» **Problem statement**
Within the listing below, the lines to output run from the one containing "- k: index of" through the one containing "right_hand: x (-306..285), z"; copy them exactly and nothing else.

» **Given information**

......

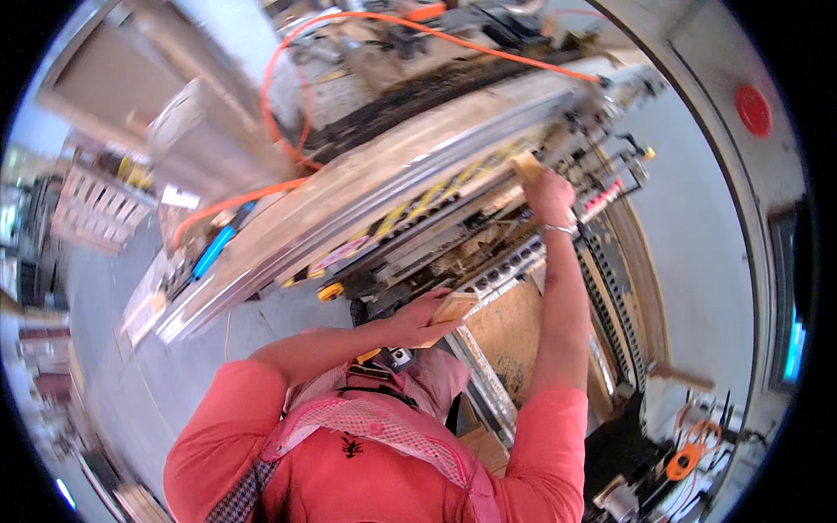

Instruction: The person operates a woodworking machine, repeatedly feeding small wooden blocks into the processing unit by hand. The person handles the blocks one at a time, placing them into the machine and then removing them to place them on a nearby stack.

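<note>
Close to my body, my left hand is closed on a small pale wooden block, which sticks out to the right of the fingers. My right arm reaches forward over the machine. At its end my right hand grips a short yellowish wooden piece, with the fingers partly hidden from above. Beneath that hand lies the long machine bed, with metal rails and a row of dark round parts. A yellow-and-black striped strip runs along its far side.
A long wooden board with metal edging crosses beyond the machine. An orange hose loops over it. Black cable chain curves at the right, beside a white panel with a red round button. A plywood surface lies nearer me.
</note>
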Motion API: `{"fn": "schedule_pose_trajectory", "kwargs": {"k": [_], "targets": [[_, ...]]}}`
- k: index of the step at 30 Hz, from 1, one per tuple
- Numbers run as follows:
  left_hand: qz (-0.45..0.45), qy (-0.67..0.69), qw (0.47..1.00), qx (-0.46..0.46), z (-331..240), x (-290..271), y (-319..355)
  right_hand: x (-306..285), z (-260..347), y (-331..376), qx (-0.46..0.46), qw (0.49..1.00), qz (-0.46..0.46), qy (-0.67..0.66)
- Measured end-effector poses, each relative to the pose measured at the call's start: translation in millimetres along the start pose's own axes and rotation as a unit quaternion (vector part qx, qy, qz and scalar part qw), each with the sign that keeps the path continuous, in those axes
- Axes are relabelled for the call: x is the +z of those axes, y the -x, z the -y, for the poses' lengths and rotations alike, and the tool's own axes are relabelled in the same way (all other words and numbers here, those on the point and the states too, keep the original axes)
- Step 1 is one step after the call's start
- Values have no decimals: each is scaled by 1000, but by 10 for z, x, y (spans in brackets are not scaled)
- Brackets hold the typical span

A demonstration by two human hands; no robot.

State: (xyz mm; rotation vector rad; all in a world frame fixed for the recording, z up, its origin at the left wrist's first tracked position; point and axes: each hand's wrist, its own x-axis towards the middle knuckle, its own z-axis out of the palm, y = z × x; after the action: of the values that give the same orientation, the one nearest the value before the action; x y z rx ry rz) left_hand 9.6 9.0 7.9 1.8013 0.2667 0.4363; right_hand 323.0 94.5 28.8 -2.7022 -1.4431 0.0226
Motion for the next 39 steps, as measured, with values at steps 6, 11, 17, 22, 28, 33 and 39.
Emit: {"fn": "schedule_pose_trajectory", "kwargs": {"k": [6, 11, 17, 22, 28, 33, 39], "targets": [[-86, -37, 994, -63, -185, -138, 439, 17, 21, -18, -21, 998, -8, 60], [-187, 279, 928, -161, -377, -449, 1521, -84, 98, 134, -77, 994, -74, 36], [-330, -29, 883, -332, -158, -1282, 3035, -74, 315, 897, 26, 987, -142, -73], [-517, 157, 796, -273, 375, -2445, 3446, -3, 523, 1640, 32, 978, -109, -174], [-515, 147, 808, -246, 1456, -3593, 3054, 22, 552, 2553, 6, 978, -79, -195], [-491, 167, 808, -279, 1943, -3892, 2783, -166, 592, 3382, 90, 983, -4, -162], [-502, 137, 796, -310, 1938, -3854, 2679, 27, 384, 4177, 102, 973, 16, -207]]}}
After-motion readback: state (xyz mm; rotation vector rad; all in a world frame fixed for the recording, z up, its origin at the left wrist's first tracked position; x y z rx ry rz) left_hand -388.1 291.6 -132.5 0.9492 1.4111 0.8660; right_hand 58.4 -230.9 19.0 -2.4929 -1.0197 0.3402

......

» **Answer box**
- k: index of the step at 30 Hz, from 1, one per tuple
- Numbers run as follows:
  left_hand: qz (-0.45..0.45), qy (-0.67..0.69), qw (0.47..1.00), qx (-0.46..0.46), z (-331..240), x (-290..271), y (-319..355)
  right_hand: x (-306..285), z (-260..347), y (-331..376), qx (-0.46..0.46), qw (0.49..1.00), qz (-0.46..0.46), qy (-0.67..0.66)

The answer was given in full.